Müsste man es nicht ernst nehmen, könnte man tatsächlich glatt annehmen, dass der Entwurf einer gemeinsamen Saufgelage von einigen rechtspopulistischen Nationalratsmitgliedern entsprungen ist. Anstelle vermeintlicher Feststellungen bedient sich der Entwurf entsprechend klassischer rechtspopulistischer Schemata vollkommen aus der Luft gegriffenen Spekulationen. In Bezug auf die Auslandsfinanzierung heißt es z.B.: ,,Ziel dieses finanziellen Engagements sei es oder könnte es sein, in der Schweiz einen radikalen Islam zu propagieren‘‘. Diese abgenutzten Worthülsen sollen ausreichen, um die Muslime allgemein in die Ecke des Extremismus zu schieben und sie als Gegner der Schweizer Gesellschaftsordnung zu verorten. Dadurch soll offenbar die Grundlage für die Religionsausübung der knapp fünfhunderttausend Schweizer Muslime entzogen werden. Sondergesetze für bestimmte Religionsgemeinschaften sind aus dunklen europäischen Zeiten bekannt, denen sich manche in der Schweiz offenbar herbeisehnen, so auch am Beispiel Lex-Minarett gesehen. Solche Vorhaben führen nicht nur dazu, dass sich Muslime entfremden, sondern vor allem zum Erstarken von Rassismus und Islamophobie.

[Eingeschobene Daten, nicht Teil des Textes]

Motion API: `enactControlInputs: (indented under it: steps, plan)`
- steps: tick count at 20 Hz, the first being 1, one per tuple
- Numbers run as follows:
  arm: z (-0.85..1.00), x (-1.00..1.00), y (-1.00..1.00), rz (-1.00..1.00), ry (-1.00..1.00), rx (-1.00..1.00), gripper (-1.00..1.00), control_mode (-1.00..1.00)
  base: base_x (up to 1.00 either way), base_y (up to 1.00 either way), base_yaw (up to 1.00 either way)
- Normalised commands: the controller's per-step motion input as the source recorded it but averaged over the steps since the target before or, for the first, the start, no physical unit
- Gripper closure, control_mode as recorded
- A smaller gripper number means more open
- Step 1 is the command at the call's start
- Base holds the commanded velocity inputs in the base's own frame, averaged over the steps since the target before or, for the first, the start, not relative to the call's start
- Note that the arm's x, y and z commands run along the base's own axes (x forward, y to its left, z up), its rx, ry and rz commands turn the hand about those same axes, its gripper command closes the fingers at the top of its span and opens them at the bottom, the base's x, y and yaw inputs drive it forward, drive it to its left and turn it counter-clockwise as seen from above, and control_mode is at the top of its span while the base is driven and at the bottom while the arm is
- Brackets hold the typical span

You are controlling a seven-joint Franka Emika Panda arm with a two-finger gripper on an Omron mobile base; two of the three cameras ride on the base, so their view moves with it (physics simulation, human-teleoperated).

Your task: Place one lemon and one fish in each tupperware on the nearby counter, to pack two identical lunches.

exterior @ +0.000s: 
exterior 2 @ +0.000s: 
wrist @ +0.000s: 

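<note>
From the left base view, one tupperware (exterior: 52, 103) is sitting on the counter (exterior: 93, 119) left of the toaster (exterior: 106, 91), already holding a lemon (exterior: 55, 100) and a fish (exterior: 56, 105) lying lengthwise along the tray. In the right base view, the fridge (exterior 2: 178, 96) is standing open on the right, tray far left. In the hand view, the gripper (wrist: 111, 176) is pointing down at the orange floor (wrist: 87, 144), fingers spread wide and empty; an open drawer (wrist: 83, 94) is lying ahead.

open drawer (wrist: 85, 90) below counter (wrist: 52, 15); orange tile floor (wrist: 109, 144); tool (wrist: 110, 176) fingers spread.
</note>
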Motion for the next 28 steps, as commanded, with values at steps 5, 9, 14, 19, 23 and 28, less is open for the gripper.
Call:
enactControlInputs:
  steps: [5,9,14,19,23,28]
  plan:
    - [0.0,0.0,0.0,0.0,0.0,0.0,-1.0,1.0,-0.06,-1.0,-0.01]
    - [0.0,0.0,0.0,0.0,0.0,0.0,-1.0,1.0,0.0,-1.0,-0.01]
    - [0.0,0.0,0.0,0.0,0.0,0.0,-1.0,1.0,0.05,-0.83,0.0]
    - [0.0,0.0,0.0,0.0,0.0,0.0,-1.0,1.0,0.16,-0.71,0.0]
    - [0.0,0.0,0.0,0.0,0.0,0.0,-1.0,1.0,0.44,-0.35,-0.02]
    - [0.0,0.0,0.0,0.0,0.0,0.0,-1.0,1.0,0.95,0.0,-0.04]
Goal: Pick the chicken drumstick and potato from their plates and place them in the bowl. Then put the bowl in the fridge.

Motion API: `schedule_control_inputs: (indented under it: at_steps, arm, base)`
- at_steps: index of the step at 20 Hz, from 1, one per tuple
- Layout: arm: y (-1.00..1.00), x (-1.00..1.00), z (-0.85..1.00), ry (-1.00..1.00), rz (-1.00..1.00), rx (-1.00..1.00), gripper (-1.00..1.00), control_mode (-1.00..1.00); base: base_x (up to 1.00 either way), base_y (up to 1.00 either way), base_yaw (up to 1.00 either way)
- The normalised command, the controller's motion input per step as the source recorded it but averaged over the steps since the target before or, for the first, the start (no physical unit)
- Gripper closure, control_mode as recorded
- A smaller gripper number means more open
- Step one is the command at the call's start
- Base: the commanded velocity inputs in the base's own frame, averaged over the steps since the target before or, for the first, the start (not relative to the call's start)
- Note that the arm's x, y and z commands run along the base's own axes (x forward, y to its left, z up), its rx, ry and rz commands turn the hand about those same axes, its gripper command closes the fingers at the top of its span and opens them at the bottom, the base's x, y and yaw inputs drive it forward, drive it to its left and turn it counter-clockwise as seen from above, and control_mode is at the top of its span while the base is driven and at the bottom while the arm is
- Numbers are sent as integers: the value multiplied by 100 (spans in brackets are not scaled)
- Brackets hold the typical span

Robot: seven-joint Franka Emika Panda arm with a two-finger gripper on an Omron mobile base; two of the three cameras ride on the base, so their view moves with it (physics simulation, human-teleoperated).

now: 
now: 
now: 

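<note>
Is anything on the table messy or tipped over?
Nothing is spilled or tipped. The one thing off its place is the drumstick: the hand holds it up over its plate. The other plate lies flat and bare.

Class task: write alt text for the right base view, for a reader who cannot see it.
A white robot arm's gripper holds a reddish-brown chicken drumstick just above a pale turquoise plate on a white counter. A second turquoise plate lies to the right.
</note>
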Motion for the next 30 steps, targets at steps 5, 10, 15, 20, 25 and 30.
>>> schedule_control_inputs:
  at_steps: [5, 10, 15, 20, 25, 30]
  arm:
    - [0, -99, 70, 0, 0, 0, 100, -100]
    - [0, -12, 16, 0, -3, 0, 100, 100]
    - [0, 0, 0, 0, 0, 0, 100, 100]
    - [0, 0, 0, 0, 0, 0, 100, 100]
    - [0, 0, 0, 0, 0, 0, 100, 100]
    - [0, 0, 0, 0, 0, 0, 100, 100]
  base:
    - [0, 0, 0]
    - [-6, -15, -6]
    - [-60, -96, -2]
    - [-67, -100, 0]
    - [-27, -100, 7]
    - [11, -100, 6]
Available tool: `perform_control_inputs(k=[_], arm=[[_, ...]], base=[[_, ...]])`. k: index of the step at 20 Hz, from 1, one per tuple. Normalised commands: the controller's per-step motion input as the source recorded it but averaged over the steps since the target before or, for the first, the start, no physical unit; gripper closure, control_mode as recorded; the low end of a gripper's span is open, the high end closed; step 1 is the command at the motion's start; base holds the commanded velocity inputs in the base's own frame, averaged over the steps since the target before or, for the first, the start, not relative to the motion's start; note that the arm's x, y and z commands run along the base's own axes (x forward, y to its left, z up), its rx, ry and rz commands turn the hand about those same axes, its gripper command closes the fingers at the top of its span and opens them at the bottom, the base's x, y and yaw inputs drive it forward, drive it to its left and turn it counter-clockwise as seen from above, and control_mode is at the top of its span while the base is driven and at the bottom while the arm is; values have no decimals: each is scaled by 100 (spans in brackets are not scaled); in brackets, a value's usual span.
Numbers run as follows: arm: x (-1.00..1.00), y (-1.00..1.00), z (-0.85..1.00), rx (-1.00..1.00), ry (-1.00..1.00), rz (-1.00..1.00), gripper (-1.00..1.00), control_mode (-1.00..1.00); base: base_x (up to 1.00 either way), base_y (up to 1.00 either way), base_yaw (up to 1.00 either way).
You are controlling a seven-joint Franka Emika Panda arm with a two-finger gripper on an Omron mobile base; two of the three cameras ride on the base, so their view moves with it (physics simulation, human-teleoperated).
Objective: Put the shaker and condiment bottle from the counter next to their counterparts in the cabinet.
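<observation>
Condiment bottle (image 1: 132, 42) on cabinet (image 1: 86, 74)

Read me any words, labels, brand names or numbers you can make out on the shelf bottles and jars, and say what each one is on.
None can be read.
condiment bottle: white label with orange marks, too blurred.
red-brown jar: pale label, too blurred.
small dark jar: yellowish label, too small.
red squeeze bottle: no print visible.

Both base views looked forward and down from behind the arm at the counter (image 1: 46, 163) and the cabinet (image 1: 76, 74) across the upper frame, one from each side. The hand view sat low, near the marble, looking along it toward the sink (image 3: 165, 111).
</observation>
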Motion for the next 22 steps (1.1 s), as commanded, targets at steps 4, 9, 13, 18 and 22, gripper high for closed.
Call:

Der Beschluss des Nationalrats greift auch das Prinzip der Gleichbehandlung eines jeden Bürgers an, eigentlich eine elementare Grundlage einer jeden freiheitlich rechtsstaatlichen Ordnung. Während in den muslimischen Gemeinden auf Schwyzerdütsch gepredigt werden soll, sind katholische oder israelitische Gemeinschaften, wo auch lateinisch bzw. hebräisch gepredigt wird, von diesem Vorhaben verschont. Ein klarer Verstoß gegen das Gleichheitsgebot und dem Diskriminierungsverbot in Art. 8 der schweizerischen Verfassung. Neben der Glaubensfreiheit in Art. 15 der Bundesverfassung ist auch die in Art. 18 BV verankerte Sprachenfreiheit betroffen. Ich hoffe nun, dass der schweizerische Ständerat den verfassungsfeindlichen Charakter der Nationalratsentscheidung erfasst und dieses peinliche Theater beendet. Zudem rufe ich alle Glaubensgemeinschaften in der Schweiz auf, sich solidarisch mit den Muslimen zu erklären und gegen dieses Gesetzesvorhaben, dass dem internationalen Ansehen schadet und die Schweiz insgesamt beschämen muss, lautstark zu protestieren.”